A substantial increase in economic activity has been attributed to rising exports across Polasciana’s farming sector and a boost in tourism, according to the government. Releasing a revised economic forecast to the Federal Executive earlier this morning, Finance Minister Arnold Lippman said that due to “rapid increases in national output” he believed the government’s planned increases in public spending – and in particular those related to infrastructure projects – “will be cost neutral”. Mr Lippman, thought to be at risk of losing his job in a government reshuffle due in the next month, attempted to shore up his position by making repeated references to the country’s “economic recovery over the past two years” – a pointed statement designed to draw attention to the decisions he, and former Prime Minister Asta Dahn, have made since taking office in 2018 and in steering the country’s finances.
“The implementation of the debt cap is not affecting the country’s position – in fact, this has been entirely offset by the benefits seen already of League [The Gallian and Centrican League] membership, where farming exports and increased ease in tourism have boosted the economy” said Lippman, highlighting a report out today from his ministry which projects the country will return to growth levels of 3-5% by the end of the year. “We will see growth figures of some 2.9% by the end of the month, with this continuing to grow before peaking at 4.2% by the end of the year, this is unprecedented in the past ten years and will return the country to levels of economic output last seen prior to the 2007 Gallian Slowdown and the 2008 Global Economic Crash” he added. The debt cap, which became law in 2009, sought to force the government to implement spending restraints at a level of 1.5% annual growth. Breaching the cap for the first time in April, Ms Dahn’s last act as Prime Minister saw the government bring forward its implementation plan – with spending restrained in two key areas of public wages and military spending.

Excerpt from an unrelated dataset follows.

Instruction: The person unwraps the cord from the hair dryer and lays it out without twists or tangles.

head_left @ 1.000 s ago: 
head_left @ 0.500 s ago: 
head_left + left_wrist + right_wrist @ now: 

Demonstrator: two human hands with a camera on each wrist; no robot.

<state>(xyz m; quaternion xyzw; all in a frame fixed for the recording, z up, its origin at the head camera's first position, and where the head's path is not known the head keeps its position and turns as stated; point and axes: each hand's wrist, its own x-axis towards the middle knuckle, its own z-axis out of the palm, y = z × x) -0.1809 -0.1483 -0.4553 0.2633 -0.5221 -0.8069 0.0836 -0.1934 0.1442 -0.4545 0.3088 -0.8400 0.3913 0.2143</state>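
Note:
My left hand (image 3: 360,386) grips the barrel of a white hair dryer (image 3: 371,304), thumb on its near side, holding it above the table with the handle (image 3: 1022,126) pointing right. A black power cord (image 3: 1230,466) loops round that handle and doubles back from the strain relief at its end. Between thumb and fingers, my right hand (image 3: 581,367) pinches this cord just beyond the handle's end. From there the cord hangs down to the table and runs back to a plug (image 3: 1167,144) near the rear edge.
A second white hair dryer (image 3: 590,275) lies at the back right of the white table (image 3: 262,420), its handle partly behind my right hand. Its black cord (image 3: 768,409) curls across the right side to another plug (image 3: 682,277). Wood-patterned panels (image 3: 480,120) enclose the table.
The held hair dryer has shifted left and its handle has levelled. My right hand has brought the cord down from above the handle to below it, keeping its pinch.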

Opposition figures, including Nationalist leader Alexei Sukhorukov, however poured cold water on the government’s statement, saying that the economic position of the country had “not significantly or materially improved” for “most people”. “The simple truth is what the government is talking about is financial numbers on spreadsheets in Karasicena, rather than real economic benefits that are being seen across the country” said acting Unionist leader Dmitry Kreshnenvo in response to Mr Lippman in the lower house earlier today. “He can spin what he likes, but the facts and numbers speak for themselves and it is now in black and white; League membership is not helping our country move forwards – this is the evidence. Our agriculture industries were driving economic performance well before January [when Polasciana acceded to League membership] and the government knows as well as anyone else that at the moment our membership is not inclusive of all farming produce. This is a web of lies being spun by a finance minister desperate to cling to his job” added Mr Sukhorukov in a fiery exchange.
Economists however largely supported the government’s report; saying it was ‘clear and obvious’ that Polasciana’s membership of the League was contributing already to driving economic growth, and in particular was stimulating the economy based on growing confidence and expected capacity and capability increases over the next year as the country fully adopts all elements and requirements of membership by January 2021.